OpenAI has announced a new content partnership with The Washington Post that will enable ChatGPT to summarize and link to the newspaper’s original reporting in its responses. This collaboration is part of OpenAI’s broader strategy, having already formed partnerships with over 20 news publishers, including The Guardian and Axios. The Washington Post aims to leverage ChatGPT’s extensive user base, which has surpassed 500 million users, to enhance its reach. In return, OpenAI anticipates that this partnership will improve the quality of information provided to users, drawing from the Post’s timely and well-sourced journalism. Financial details of the agreement remain undisclosed, and while some newsrooms have embraced OpenAI’s technology, others, such as The New York Times, have raised concerns about copyright issues.

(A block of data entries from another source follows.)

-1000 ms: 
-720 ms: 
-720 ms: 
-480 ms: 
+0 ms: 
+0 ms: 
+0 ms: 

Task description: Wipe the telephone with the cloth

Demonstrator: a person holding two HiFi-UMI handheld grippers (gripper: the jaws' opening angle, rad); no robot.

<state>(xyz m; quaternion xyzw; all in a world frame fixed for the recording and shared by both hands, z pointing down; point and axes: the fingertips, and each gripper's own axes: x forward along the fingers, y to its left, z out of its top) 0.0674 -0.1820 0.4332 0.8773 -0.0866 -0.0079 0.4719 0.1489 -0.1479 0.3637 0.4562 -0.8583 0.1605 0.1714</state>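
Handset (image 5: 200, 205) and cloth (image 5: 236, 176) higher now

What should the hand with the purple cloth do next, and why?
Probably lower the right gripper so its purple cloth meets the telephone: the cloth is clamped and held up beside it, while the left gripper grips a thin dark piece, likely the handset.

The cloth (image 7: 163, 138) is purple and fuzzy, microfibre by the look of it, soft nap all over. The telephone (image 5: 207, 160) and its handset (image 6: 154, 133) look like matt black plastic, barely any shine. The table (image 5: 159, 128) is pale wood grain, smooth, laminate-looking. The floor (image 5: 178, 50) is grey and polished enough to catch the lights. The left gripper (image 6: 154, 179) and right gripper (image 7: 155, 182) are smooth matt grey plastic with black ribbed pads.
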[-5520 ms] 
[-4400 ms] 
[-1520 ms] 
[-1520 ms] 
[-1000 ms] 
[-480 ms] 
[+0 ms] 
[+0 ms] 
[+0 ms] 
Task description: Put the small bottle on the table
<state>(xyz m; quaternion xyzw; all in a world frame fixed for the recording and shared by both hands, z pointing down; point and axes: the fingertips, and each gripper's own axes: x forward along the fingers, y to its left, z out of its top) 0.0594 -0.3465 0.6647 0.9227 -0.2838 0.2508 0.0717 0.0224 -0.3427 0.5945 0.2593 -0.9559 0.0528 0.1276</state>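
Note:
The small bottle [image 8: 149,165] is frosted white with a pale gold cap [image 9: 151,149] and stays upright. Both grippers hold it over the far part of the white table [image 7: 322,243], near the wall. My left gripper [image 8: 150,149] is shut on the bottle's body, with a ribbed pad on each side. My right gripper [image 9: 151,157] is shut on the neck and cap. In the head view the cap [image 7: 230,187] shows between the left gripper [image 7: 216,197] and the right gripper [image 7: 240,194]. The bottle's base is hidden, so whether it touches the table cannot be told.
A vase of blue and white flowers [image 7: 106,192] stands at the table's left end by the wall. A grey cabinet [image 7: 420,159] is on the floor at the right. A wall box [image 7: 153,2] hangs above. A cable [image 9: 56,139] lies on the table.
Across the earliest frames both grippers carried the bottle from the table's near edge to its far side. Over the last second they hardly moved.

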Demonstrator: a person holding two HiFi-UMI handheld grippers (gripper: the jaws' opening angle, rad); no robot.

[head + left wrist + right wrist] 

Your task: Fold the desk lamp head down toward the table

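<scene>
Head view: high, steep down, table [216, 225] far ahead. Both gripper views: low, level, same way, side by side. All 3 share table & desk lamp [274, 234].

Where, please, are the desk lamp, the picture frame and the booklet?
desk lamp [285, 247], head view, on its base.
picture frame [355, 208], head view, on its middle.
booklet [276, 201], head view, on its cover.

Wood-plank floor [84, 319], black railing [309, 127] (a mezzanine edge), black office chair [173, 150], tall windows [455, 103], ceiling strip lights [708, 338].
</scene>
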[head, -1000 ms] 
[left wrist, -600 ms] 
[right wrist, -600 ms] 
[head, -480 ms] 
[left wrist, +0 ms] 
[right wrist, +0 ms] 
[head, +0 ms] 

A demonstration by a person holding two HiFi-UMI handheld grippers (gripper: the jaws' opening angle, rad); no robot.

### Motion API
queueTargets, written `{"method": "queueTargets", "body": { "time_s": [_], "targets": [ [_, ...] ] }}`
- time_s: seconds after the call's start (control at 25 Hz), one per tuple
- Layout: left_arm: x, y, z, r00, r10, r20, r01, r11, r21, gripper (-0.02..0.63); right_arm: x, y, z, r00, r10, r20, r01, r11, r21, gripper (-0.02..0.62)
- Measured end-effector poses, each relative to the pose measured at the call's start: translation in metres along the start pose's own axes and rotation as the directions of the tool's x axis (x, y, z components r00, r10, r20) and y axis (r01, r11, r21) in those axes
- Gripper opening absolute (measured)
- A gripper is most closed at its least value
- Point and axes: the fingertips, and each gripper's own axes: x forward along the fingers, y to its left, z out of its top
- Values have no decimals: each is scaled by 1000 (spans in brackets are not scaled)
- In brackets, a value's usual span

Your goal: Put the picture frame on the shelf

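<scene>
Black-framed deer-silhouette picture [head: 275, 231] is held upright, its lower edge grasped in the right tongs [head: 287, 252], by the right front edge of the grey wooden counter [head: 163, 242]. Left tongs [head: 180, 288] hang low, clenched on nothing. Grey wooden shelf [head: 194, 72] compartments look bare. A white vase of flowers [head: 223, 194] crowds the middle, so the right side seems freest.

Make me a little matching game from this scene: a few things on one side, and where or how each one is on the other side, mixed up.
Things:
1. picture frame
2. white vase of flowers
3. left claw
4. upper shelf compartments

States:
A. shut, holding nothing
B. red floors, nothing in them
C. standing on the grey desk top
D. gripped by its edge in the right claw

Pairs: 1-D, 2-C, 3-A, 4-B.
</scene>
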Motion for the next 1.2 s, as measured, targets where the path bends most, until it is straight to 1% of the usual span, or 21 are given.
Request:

OpenAI’s Deep Research technology has shown to outperform traditional methods in web-based research tasks, yet it still fails to provide accurate answers nearly half the time. Recent testing revealed that while Deep Research can analyze and retrieve information more effectively than human researchers, it achieved only a 51.5% accuracy rate in a benchmark known as BrowseComp, which assessed its ability to answer complex questions requiring extensive web searches. The study, led by OpenAI researchers Jason Wei and his team, highlighted that human respondents struggled significantly, answering only about 30% of challenging questions after two hours of effort. The test involved 1,266 questions designed to be difficult for both humans and earlier versions of Deep Research, demonstrating the ongoing challenges in the development of artificial intelligence technologies aimed at improving research efficiency.
Why do we care?
OpenAI’s partnership with The Washington Post underscores a key moment in the evolution of AI’s role as a content mediator. It also brings to light a fundamental tension between information quality and AI-generated synthesis. News organizations are splitting into two camps: licensing (like The Guardian and Axios), or litigating (like The New York Times). OpenAI’s deals set precedent. Expect similar arrangements to cascade down into B2B content providers—think documentation platforms, analyst firms, vendor support content. I’ll comment I’m not sure this is a good thing, yet also will be preparing for it.
OpenAI’s Deep Research outperforming humans on complex web tasks sounds impressive—until you look at the benchmark: only 51.5% accuracy. This underscores a critical point: AI isn’t reliable enough to be left unchecked, even in “research” roles.
Don’t just use AI—curate with it, audit it, and own the last mile of interpretation. That’s where the value will lie.